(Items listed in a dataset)

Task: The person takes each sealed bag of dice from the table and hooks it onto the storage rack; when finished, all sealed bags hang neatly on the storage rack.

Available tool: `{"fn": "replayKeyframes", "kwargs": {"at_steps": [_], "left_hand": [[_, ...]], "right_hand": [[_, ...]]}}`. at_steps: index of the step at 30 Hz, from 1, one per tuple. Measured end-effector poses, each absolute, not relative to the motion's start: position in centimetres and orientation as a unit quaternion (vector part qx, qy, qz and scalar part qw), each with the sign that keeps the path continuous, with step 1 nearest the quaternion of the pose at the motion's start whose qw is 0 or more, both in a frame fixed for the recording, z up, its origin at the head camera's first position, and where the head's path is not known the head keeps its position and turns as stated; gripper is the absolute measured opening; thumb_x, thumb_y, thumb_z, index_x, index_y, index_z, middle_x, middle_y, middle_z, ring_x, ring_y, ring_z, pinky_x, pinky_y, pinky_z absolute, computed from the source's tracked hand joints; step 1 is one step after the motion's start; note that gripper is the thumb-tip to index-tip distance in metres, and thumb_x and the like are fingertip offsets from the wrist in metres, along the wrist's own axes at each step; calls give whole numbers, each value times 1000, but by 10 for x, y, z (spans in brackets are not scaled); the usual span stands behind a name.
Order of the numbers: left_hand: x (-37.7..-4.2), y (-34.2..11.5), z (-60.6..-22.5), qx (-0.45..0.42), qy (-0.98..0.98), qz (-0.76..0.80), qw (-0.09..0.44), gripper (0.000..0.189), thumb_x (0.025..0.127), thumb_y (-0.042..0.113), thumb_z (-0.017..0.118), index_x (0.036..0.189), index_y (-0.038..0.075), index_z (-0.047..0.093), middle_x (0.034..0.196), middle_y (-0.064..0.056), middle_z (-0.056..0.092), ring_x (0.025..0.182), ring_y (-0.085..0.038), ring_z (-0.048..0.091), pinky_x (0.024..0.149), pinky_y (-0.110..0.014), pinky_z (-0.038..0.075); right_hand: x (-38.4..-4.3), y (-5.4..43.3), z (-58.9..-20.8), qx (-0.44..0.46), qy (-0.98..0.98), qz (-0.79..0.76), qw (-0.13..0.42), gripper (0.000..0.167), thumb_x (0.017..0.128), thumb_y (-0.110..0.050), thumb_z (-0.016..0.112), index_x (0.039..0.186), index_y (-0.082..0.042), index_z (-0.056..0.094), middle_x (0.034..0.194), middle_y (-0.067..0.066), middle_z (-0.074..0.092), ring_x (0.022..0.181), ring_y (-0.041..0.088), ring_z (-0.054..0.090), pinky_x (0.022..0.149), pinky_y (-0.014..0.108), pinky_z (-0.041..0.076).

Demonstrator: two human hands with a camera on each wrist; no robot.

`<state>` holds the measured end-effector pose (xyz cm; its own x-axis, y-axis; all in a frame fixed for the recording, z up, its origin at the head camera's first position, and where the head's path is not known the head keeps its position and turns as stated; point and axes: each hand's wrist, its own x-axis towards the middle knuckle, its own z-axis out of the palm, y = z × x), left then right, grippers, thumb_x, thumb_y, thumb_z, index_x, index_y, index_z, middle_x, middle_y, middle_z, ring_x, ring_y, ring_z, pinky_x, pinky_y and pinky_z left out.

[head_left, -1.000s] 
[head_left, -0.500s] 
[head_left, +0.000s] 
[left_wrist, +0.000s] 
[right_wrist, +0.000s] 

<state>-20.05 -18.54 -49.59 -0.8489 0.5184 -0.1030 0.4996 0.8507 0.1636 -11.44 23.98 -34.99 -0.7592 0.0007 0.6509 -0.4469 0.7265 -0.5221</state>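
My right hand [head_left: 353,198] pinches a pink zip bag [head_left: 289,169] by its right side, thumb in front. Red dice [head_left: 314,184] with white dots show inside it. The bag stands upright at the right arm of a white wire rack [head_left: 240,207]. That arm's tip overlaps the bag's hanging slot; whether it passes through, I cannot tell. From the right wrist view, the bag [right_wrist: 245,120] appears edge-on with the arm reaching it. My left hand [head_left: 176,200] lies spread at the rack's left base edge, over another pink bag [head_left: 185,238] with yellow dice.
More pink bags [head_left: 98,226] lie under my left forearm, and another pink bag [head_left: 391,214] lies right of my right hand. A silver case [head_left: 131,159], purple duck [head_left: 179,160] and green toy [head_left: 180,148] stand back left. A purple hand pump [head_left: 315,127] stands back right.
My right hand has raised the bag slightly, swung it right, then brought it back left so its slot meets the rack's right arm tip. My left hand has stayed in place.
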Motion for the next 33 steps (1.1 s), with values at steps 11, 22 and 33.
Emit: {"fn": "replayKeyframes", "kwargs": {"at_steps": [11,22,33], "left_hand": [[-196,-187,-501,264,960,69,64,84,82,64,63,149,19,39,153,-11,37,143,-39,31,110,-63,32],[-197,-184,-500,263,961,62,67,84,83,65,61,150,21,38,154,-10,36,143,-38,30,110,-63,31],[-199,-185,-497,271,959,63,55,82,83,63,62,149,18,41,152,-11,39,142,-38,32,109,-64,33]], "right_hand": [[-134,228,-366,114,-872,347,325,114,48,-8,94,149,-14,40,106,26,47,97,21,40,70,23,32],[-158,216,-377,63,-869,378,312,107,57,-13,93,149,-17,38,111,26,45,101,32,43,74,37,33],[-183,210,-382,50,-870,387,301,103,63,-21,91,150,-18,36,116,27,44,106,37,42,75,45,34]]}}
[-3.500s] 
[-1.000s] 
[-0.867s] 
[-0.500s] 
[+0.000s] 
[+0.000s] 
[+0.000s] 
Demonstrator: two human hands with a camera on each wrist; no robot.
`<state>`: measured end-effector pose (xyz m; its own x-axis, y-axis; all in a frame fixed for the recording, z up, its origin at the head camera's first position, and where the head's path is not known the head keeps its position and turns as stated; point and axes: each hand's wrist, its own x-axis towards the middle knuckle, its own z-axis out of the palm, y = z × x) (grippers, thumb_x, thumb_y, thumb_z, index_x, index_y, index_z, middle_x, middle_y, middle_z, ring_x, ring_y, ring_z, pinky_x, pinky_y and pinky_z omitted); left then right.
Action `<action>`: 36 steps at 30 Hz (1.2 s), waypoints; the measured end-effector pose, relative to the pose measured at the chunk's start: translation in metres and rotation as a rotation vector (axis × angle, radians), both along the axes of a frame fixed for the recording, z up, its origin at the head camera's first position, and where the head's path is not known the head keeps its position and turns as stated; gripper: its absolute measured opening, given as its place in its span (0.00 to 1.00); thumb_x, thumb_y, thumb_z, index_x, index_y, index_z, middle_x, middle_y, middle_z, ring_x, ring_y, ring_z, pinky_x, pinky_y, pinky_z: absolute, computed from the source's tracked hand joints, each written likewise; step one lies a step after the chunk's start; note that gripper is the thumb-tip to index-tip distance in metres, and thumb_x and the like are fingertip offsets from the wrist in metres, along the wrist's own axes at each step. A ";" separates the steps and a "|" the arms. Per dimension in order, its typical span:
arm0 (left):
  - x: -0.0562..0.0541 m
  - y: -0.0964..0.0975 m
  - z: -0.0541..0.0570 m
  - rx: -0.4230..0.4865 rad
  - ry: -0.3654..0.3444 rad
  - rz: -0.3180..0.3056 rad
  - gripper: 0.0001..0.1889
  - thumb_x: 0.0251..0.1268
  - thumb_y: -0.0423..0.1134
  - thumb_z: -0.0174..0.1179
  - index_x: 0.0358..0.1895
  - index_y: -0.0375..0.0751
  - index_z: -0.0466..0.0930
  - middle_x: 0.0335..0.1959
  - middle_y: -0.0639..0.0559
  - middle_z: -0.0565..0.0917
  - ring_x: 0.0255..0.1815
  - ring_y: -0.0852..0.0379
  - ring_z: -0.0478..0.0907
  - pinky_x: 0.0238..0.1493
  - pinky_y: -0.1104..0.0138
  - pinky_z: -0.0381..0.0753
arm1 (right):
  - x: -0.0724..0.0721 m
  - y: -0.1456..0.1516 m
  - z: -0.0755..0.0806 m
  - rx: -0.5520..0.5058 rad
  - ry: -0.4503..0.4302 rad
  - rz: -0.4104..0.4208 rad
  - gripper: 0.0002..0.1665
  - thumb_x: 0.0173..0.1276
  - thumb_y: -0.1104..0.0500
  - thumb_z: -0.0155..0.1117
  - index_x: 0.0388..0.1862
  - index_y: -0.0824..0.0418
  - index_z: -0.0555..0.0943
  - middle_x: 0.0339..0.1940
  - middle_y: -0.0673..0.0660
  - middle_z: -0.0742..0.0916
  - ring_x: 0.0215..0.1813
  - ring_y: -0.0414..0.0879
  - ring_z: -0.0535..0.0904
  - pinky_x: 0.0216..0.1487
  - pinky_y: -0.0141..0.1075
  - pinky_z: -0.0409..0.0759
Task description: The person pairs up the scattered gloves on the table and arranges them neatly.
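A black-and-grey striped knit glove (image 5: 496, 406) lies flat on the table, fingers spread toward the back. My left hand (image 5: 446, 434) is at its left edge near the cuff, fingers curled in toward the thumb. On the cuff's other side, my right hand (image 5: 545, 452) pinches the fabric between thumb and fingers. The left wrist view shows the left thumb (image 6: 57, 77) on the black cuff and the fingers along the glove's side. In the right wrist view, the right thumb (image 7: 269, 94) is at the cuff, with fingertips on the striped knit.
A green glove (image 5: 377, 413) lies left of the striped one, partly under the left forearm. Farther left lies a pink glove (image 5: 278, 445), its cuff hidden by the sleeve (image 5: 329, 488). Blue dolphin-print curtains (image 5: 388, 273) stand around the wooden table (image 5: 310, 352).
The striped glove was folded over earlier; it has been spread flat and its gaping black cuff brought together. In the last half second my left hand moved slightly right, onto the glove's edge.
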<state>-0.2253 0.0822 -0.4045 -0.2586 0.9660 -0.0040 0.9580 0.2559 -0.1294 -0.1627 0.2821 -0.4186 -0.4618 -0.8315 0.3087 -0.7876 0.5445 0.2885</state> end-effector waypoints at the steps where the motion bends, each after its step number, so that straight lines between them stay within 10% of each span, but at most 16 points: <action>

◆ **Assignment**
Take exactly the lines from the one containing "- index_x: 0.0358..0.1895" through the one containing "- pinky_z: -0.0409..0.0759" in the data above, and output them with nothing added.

◆ **Solution for this task**
  - index_x: 0.0358..0.1895
  - index_y: -0.0375..0.0751
  - index_z: -0.0466..0.0930
  - middle_x: 0.0335..0.1959
  - middle_y: -0.0639..0.0559
  - middle_z: -0.0565..0.0917
  - ring_x: 0.0255..0.1815
  - ring_y: -0.0852..0.0379
  - ring_z: -0.0478..0.0907
  - pinky_x: 0.0238..0.1493
  - pinky_y: -0.1104..0.0138
  - pinky_z: -0.0381..0.0753
arm1 (right):
  - x: -0.0724..0.0721 m
  - y: -0.1456..0.1516 m
  - z: -0.0755..0.0806 m
  - rx: -0.5520..0.5058 rad
  - ry: -0.4503..0.4302 rad
  - rz: -0.4104..0.4208 rad
  - gripper: 0.0002..0.1665
  - thumb_x: 0.0173..0.1276
  - thumb_y: -0.1104..0.0500
  - thumb_z: -0.0155..0.1117
  - index_x: 0.0388..0.1862
  - index_y: -0.0824..0.0418
  - index_z: -0.0555..0.0943
  - middle_x: 0.0339..0.1940
  - middle_y: -0.0673..0.0660
  - middle_z: -0.0742..0.0916
  - ring_x: 0.0215..0.1813
  - ring_y: -0.0414..0.0879
  - ring_z: -0.0535..0.0904
  - pinky_x: 0.0216..0.1487
  - pinky_y: -0.0141..0.1075
  - pinky_z: -0.0409..0.0759

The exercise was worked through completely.